Солдат плелся чуть позади, нарочито демонстрируя трудность, почти невозможность передвижения своим ходом. Прокопыч догадывался, что солдат «ломает Ваньку». Но зла на душе не было, была благодать. Благодать от хорошего теплого вечера, от общения с природой, от запахов земли, травы, леса, которые всегда волновали его.
«Пройдет месяц, — думал Прокопыч, — ну пусть еще немного… Первые заморозки начнутся. Опадут листья. Закроет их снег… А весной все по новой зажурчит, заклокочет. Сила!»
Около входа в санчасть он остановился, пропустил вперед солдата. И даже открыл перед ним дверь.
Приемная была пуста, потому что время приближалось к ужину. Прокопыч показал солдату на табуретку. Тот сморщился, вздохнул, неизвестно зачем развел руки в стороны. И только после этого сел на табурет самым нормальным образом.
Прокопыч хотел пройти в кабинет врача, но из кабинета вышла медсестра в белом халате, в белой косынке. И Прокопыч понял, что она молода и что раньше он ее никогда не видел. Поддаваясь какому-то прежде неизвестному ему порыву, он представился ей как начальству:
— Здравия желаю! Прапорщик Селезнев. Разрешите узнать, товарищ капитан у себя?

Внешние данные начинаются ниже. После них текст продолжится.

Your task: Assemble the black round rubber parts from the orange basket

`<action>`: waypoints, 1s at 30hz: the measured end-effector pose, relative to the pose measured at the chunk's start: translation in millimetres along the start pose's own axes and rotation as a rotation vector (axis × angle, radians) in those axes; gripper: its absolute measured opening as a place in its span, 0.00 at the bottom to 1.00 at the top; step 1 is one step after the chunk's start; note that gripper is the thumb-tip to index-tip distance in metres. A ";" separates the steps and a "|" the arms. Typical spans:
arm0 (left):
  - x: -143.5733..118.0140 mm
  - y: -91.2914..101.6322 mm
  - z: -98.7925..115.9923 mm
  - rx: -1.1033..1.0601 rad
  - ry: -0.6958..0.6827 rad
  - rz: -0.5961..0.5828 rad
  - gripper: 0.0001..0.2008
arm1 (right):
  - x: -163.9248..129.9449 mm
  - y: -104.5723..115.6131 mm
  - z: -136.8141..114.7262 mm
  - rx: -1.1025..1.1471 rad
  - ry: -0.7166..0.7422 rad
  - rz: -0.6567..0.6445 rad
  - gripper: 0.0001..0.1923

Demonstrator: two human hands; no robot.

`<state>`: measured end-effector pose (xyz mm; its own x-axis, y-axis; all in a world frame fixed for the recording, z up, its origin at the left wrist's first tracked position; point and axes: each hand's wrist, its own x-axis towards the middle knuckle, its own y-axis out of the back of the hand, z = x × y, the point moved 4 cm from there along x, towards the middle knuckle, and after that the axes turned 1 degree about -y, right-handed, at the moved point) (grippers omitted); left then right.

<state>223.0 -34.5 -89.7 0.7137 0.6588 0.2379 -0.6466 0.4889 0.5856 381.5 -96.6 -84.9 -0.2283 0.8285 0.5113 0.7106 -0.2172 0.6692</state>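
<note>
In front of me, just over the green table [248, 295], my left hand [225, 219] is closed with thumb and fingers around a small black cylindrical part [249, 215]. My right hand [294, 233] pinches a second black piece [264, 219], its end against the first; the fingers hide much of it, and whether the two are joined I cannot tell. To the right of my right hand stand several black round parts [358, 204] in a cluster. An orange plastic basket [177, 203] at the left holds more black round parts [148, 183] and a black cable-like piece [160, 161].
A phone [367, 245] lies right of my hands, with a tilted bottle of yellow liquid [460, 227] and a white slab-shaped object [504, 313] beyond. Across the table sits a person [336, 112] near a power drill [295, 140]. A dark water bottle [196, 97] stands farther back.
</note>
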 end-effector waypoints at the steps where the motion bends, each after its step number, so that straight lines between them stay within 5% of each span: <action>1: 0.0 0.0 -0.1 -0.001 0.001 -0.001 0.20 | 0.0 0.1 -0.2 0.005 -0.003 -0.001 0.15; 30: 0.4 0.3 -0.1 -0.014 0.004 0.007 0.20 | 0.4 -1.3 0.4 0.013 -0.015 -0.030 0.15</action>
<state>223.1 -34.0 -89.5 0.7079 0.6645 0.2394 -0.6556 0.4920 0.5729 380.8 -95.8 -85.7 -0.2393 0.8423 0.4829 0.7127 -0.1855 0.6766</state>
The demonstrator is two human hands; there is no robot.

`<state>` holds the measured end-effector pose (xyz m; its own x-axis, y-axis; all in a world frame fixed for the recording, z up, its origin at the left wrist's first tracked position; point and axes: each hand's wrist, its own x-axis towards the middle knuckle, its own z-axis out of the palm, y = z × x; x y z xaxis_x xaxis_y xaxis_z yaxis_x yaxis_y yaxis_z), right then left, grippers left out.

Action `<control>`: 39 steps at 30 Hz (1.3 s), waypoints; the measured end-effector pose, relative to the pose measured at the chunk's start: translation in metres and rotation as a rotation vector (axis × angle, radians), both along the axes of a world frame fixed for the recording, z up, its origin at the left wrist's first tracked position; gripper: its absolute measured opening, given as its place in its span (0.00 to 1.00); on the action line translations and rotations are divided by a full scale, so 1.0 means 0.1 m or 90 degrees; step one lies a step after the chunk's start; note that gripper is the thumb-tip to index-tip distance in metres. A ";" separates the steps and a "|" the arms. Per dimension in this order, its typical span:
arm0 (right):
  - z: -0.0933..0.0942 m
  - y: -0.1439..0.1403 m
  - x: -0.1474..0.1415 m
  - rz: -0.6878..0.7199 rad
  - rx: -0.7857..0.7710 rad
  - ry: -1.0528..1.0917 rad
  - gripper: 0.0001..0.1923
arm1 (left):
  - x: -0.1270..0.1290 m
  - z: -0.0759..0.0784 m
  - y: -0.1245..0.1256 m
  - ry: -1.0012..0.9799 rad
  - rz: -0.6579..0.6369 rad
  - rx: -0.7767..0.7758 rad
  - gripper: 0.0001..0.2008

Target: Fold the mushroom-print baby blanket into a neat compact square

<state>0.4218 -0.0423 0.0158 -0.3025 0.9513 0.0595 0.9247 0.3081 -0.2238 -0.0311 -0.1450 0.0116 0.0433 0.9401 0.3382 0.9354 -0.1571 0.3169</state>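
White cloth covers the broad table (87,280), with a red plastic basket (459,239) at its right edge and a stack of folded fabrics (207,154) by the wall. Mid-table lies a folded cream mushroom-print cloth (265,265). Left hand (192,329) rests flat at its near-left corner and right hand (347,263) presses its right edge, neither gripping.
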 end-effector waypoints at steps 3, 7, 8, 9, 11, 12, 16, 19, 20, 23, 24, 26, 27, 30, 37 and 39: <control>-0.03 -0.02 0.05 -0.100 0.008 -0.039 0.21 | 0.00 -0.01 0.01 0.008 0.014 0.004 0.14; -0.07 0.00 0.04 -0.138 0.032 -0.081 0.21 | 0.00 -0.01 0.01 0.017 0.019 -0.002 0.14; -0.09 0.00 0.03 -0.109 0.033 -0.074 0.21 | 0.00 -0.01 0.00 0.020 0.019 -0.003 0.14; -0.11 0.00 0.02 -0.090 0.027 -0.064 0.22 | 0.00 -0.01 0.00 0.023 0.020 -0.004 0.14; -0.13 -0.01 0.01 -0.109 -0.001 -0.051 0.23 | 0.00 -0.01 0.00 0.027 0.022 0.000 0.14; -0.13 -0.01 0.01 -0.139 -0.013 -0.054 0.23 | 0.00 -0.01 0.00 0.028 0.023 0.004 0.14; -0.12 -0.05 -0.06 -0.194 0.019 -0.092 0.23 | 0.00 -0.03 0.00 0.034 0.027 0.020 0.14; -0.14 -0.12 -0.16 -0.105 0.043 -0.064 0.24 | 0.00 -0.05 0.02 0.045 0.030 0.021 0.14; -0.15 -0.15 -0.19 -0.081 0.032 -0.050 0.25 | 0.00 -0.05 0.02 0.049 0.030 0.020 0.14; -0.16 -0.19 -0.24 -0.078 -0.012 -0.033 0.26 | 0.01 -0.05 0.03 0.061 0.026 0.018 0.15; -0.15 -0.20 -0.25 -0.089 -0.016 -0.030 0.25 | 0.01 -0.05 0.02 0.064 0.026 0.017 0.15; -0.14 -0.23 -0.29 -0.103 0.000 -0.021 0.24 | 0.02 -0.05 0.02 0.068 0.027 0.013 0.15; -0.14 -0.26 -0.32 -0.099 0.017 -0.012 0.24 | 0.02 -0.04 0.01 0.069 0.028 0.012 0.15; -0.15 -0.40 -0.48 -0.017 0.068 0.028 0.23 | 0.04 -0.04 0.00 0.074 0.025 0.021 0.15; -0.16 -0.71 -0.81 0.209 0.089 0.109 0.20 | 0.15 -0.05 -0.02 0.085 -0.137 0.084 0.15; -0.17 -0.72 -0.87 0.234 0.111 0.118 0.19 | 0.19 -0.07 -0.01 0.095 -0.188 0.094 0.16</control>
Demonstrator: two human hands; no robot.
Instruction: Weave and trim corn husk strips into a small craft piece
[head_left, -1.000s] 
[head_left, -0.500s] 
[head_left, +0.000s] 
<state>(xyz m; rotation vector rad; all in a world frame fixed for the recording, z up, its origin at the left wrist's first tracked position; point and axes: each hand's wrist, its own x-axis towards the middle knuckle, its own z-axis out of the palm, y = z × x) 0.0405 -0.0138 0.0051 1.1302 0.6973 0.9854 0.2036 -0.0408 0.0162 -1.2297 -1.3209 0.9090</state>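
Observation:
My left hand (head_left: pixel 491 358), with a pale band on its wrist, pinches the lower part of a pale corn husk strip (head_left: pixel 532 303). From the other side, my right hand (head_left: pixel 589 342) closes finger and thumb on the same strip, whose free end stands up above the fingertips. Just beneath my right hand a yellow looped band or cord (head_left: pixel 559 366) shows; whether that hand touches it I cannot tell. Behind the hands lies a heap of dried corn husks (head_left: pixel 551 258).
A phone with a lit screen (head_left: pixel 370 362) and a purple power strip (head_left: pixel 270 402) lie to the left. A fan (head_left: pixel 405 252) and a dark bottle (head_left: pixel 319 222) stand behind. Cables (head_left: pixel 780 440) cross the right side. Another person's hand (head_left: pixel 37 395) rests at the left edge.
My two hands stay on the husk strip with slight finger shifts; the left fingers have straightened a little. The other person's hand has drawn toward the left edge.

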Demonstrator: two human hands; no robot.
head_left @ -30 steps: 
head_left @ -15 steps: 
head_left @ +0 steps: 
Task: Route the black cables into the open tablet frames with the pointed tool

Медсестра посмотрела на дверь кабинета врача и, быть может, оглушенная громовым голосом Прокопыча, очень тихо ответила:
— Проходите.
Прокопыч кивнул солдату, тот опять сморщился, поднялся нехотя.
Врач, начальник санчасти, имел привычку брить голову, носил пенсне, вид имел хмурый, даже грозный.
— Товарищ капитан… — начал было Прокопыч.
— На что жалуетесь? — прервал врач.
— Вот у него радикулит, — показал на солдата Прокопыч.
— А у вас?
— Я его привел…
— Выйдите, — сухо приказал врач.
— Слушаюсь, — отчеканил Прокопыч. И повернулся кругом.
В приемной за чистыми занавесками алели стекла окон. Вечерний сумрак полз вдоль стен, обшитых деревом до самого потолка. Медсестра потянулась к выключателю. Он щелкнул, даже не щелкнул, а скрипнул, как скрипит плохо прибитая доска. Стены посветлели. Медсестра сняла косынку и повернулась лицом к Прокопычу. Волосы у нее были черные, до самых плеч.
— Вы давно здесь работаете? — спросил Прокопыч.